Tre regie in tutta la sua carriera tra le quali spicca questo musicarello giovanilistico, poverissimo nei mezzi eppure illuminato da momenti di detonante inventiva.
“E’ la storia di quattro ragazzi, membri del complesso musicale degli Arrapathis, e delle loro quotidiane disavventure: spiano le ragazze sotto la doccia, suonano in una palestra di aerobica, prendono lezioni di seduzione presso una prostituta dall’accento francese (ma romana) e gareggiano infine in un concorso che premierà la migliore band emergente. Tutte vicende intervallate da momenti musicali dall’aria goliardica”
Salviani girò frettolosamente e con idee confuse, considerando che la prima mezz’ora risulta essere (anche per il più volenteroso spettatore) una sequela di situazioni estemporanee prive si continuità. Tuttavia, se si accetta il compromesso del lungo incipit, il film inaspettatamente rinsavisce di ritmo, facendo giocoforza su quelli che sono i due assi nella manica dell’intero progetto: la canzonette demenzial-pruriginose degli Arrapathis ed un senso dell’umorismo che, non si capisce quanto coscientemente, travalica sovente i limiti della licenziosità.
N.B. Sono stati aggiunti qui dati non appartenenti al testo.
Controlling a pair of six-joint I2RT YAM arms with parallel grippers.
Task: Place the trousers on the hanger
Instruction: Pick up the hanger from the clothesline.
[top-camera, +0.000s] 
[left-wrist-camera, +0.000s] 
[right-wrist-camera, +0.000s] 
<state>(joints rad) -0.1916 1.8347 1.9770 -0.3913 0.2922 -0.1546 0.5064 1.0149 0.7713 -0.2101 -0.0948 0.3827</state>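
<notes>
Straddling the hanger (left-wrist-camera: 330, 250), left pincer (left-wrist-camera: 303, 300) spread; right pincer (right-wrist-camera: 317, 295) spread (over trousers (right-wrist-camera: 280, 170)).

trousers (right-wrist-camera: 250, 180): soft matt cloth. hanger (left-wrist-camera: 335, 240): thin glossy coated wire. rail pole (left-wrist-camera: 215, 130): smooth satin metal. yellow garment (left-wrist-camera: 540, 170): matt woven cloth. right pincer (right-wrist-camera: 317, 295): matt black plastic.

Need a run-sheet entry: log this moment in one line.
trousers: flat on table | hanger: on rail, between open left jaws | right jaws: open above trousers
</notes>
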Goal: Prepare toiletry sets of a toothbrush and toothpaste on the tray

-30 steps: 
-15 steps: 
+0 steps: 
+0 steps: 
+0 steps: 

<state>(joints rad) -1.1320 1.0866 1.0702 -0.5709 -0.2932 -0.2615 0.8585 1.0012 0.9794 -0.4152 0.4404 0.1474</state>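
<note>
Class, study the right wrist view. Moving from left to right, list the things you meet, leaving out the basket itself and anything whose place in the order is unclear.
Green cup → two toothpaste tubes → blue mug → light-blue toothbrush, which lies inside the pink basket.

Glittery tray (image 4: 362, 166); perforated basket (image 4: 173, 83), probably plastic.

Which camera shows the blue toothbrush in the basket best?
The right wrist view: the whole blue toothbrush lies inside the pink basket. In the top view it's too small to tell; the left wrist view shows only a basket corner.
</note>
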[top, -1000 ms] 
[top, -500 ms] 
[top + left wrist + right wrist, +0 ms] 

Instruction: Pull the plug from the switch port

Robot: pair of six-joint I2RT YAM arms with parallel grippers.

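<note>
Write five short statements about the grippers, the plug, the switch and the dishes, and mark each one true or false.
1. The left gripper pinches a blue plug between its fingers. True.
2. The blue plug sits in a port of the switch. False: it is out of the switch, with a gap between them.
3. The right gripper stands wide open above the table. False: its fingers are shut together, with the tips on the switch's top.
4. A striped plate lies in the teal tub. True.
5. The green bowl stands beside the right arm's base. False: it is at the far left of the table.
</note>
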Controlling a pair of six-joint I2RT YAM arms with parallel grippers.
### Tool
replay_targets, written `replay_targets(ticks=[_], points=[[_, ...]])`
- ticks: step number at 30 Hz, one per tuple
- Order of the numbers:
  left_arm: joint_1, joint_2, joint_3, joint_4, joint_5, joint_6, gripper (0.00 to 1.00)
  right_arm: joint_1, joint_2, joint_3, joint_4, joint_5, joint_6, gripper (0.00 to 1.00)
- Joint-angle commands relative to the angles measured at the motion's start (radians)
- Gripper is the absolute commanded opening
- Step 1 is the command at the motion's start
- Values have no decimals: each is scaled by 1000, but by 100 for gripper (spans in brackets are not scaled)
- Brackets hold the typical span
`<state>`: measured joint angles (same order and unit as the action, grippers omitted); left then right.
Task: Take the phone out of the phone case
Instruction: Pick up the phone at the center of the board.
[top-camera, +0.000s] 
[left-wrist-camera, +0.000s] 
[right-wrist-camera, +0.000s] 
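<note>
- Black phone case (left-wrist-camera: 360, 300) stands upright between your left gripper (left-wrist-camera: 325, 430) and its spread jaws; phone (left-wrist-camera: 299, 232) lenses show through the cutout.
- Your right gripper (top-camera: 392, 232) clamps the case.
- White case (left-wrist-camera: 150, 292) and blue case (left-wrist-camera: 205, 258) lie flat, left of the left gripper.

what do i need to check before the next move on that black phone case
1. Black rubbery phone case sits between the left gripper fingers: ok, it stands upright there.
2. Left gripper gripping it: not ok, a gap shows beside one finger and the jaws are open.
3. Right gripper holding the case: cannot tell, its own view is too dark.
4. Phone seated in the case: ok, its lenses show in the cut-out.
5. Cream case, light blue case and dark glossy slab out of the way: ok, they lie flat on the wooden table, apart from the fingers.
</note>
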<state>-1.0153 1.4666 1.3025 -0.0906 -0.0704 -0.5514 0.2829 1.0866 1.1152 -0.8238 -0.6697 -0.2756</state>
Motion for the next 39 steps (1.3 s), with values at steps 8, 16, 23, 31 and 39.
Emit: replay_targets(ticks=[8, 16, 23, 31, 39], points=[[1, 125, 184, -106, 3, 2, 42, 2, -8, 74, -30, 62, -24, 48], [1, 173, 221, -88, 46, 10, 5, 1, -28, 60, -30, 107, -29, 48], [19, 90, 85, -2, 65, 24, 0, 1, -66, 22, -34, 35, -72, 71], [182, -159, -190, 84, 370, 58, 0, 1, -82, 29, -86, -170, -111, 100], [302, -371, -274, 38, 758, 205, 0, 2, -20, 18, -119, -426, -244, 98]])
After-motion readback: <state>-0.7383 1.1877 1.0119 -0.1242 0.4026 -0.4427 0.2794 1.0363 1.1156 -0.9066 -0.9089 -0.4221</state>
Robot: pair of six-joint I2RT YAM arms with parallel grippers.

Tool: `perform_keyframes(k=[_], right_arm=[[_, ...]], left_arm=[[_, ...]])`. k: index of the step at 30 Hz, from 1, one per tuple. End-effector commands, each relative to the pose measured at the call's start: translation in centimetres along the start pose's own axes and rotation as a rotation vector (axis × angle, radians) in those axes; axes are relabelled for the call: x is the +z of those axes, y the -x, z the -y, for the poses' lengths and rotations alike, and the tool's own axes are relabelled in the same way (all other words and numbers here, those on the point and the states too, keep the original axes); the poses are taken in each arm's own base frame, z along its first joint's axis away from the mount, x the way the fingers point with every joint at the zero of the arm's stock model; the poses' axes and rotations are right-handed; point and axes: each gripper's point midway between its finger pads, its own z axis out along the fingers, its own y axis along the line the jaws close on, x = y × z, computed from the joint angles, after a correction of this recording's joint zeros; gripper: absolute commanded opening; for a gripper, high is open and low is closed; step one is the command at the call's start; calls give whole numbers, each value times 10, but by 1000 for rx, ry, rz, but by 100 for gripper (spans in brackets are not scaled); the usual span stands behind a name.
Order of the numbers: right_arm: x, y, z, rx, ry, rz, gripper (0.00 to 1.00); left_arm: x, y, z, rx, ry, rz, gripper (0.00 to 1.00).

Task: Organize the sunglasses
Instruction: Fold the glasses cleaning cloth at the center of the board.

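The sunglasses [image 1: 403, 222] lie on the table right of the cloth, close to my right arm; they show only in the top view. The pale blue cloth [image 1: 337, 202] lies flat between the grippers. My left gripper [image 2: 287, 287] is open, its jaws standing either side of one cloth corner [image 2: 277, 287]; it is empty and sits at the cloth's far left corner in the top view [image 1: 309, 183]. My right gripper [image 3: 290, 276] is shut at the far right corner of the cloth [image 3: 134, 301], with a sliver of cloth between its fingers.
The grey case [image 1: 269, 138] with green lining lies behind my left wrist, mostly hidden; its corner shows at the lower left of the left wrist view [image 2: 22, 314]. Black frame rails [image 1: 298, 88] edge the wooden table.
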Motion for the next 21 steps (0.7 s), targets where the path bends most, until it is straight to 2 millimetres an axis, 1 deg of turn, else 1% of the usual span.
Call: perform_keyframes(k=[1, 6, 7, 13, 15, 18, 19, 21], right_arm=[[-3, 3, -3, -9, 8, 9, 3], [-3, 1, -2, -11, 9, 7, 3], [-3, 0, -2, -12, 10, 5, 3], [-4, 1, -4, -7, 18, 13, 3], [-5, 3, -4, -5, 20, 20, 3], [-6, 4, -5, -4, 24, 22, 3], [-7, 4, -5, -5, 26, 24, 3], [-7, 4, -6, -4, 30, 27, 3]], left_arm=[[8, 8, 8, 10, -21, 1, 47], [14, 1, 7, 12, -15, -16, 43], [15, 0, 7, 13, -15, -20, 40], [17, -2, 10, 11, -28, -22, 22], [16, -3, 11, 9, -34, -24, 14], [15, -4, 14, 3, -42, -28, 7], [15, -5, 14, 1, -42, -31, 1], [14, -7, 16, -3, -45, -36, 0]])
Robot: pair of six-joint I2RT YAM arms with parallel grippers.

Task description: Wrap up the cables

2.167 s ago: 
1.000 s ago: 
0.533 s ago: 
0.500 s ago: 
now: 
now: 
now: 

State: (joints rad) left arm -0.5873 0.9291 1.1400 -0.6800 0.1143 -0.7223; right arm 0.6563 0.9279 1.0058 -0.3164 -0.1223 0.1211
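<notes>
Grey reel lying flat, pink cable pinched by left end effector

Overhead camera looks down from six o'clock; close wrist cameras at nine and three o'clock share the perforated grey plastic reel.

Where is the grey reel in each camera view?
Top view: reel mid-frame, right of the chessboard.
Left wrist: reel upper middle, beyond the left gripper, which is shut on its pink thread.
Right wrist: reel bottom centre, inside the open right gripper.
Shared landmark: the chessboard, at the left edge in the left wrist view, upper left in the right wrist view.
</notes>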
Facendo i dovuti distinguo, si anticipa l’estetica alla base della fortunata serie tv de “I ragazzi della IIIa C” (prima serie 1987) che ne mutuerà la sensiblerie per la quotidianità rappresentata, ma innanzitutto si preannunciano i potenziali stilemi dei prodotti teen di Moccia e colleghi, i quali maldestramente ne addomesticheranno la sostanza, rendendoli quindi innocui ed inconsistenti.
Una pellicola povera ma bella, ingenua e sconclusionata, apprezzabile per quello che è: un musicarello fuori tempo massimo, pensato da buontemponi per buontemponi totalmente privo di qualsivoglia sottotesto o critica sociale, da visionare rigorosamente in compagnia di amici, colleghi e compagni di umane (dis)avventure.